Exercise requirements >> The answer must be the full listing, reproduced word for word.

Provided entries >>
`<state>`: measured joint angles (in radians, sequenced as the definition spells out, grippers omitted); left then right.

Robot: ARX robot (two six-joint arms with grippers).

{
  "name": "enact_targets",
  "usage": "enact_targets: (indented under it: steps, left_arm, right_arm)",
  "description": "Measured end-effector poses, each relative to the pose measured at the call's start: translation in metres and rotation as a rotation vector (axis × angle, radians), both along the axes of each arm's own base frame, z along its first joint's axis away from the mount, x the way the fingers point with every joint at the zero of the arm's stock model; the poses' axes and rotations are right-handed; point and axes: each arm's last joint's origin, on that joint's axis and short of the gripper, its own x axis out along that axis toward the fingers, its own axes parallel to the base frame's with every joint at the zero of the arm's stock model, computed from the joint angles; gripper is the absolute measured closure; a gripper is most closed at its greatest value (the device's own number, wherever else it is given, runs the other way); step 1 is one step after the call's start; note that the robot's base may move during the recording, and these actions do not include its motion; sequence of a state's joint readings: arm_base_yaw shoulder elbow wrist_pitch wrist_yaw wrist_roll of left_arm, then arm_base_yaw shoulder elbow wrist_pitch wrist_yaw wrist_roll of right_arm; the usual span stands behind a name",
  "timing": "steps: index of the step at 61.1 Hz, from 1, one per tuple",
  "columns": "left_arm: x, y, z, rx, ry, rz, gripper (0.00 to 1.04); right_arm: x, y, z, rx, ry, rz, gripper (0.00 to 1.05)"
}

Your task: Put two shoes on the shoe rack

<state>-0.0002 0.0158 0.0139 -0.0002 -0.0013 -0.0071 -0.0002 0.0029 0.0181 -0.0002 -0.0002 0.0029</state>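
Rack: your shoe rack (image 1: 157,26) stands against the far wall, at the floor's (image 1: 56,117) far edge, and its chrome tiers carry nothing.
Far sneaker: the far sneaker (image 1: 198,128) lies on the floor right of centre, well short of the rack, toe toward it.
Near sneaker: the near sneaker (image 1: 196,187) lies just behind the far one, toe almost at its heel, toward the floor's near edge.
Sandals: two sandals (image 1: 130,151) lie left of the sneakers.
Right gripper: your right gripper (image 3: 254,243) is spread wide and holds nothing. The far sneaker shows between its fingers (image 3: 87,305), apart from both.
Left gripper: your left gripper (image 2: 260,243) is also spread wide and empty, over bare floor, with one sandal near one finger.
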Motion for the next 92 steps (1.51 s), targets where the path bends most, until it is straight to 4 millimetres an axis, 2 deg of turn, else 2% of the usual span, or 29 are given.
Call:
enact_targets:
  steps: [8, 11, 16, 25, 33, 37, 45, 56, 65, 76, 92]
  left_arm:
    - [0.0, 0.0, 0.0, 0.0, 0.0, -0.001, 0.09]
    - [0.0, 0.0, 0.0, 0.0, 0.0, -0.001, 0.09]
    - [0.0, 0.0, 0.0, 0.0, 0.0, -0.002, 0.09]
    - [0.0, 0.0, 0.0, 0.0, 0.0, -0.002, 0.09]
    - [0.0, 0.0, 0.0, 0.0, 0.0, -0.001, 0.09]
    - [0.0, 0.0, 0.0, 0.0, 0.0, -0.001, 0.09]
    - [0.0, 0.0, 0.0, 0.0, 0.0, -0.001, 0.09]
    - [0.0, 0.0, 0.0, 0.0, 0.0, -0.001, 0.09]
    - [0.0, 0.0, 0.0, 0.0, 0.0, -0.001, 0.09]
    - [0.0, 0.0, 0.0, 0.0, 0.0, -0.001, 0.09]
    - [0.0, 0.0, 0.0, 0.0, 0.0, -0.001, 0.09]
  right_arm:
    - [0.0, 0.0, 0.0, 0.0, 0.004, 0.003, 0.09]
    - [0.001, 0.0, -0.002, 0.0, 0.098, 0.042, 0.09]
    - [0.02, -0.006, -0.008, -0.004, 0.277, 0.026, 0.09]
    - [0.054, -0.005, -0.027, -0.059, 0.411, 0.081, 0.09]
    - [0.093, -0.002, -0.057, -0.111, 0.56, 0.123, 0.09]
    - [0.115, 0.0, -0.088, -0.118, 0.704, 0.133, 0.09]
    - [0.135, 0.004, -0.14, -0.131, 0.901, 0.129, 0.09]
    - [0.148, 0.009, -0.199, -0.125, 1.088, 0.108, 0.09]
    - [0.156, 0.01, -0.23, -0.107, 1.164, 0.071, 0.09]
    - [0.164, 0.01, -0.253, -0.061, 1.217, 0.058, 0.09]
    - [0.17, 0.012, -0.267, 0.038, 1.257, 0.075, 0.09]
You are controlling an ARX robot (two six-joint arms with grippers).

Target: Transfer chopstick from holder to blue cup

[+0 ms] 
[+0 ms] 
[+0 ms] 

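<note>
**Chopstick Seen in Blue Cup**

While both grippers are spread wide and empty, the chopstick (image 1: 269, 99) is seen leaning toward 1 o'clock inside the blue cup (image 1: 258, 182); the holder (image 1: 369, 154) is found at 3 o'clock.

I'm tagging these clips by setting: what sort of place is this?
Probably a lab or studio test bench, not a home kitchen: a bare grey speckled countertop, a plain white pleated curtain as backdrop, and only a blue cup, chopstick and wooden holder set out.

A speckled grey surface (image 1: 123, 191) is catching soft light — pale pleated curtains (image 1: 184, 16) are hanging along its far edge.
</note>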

Output for this exercise >>
`<state>`: measured joint angles (in radians, sequenced as the definition spells out, grippers omitted); left then right.

Robot: ARX robot (two six-joint arms with grippers).

{
  "name": "enact_targets",
  "usage": "enact_targets: (indented under it: steps, left_arm, right_arm)",
  "description": "Measured end-effector poses, each relative to the pose measured at the call's start: translation in metres and rotation as a rotation vector (axis × angle, radians), both along the axes of each arm's own base frame, z along its first joint's axis away from the mount, x the way the fingers point with every joint at the zero of the arm's stock model; the poses' axes and rotations are right-handed; point and axes: each arm's last joint's origin, on that joint's axis and short of the gripper, its own x axis out along that axis toward the fingers, its own axes parallel to the base frame's with every joint at the zero of the arm's stock model, computed from the joint angles; gripper is the absolute measured closure; a gripper is most closed at its greatest value (the device's own number, wherever else it is given, runs the other way); step 1 is one step after the call's start; note that the robot's base may move during the recording, and these actions do not include its motion; sequence of a state's joint readings: arm_base_yaw shoulder elbow wrist_pitch wrist_yaw wrist_roll of left_arm, then arm_base_yaw shoulder elbow wrist_pitch wrist_yaw wrist_roll of right_arm; the usual span stands behind a name",
  "timing": "steps: index of the step at 61.1 Hz, from 1, one per tuple",
  "columns": "left_arm: x, y, z, rx, ry, rz, gripper (0.00 to 1.04); right_arm: x, y, z, rx, ry, rz, gripper (0.00 to 1.05)"
}

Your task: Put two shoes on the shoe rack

<state>-0.0002 0.0158 0.0139 -0.0002 -0.0013 -0.0071 -0.0002 0.0029 0.0181 -0.0002 -0.0002 0.0029</state>
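Rack: your shoe rack (image 1: 157,26) stands against the far wall, at the floor's (image 1: 56,117) far edge, and its chrome tiers carry nothing.
Far sneaker: the far sneaker (image 1: 198,128) lies on the floor right of centre, well short of the rack, toe toward it.
Near sneaker: the near sneaker (image 1: 196,187) lies just behind the far one, toe almost at its heel, toward the floor's near edge.
Sandals: two sandals (image 1: 130,151) lie left of the sneakers.
Right gripper: your right gripper (image 3: 254,243) is spread wide and holds nothing. The far sneaker shows between its fingers (image 3: 87,305), apart from both.
Left gripper: your left gripper (image 2: 260,243) is also spread wide and empty, over bare floor, with one sandal near one finger.
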Motion for the next 92 steps (1.51 s), targets where the path bends most, until it is straight to 4 millimetres an axis, 2 deg of turn, else 2% of the usual span, or 29 are given.
Call:
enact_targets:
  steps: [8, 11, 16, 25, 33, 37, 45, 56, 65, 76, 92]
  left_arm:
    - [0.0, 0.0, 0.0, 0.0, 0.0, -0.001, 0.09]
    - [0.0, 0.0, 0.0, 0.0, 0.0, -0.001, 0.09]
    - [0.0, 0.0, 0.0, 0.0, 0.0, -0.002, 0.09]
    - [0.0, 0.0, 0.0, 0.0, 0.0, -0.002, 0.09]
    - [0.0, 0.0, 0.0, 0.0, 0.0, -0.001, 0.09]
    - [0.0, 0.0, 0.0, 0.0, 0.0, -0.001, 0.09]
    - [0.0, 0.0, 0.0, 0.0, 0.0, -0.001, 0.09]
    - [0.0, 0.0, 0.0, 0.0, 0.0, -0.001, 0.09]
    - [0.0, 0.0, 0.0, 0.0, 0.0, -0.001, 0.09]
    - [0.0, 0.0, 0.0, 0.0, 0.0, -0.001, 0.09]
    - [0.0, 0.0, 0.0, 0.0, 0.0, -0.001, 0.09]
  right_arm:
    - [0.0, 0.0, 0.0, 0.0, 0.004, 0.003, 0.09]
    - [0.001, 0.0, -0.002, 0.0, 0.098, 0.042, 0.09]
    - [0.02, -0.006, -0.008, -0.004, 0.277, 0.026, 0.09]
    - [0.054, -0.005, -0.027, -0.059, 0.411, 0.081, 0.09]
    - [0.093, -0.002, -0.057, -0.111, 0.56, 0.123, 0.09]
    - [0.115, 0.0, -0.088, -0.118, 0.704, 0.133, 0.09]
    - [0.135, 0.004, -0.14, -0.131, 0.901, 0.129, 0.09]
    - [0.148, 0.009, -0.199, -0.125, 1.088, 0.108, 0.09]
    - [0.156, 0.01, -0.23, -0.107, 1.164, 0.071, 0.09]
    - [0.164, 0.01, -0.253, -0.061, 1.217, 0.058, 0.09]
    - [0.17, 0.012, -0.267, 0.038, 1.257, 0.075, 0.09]
You are controlling an ARX robot (two six-joint arms with grippers).

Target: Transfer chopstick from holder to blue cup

[+0 ms] 
[+0 ms] 
[+0 ms] 

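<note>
**Chopstick Seen in Blue Cup**

While both grippers are spread wide and empty, the chopstick (image 1: 269, 99) is seen leaning toward 1 o'clock inside the blue cup (image 1: 258, 182); the holder (image 1: 369, 154) is found at 3 o'clock.

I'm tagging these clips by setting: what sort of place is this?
Probably a lab or studio test bench, not a home kitchen: a bare grey speckled countertop, a plain white pleated curtain as backdrop, and only a blue cup, chopstick and wooden holder set out.

A speckled grey surface (image 1: 123, 191) is catching soft light — pale pleated curtains (image 1: 184, 16) are hanging along its far edge.
</note>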

Nothing else is needed to complete this exercise.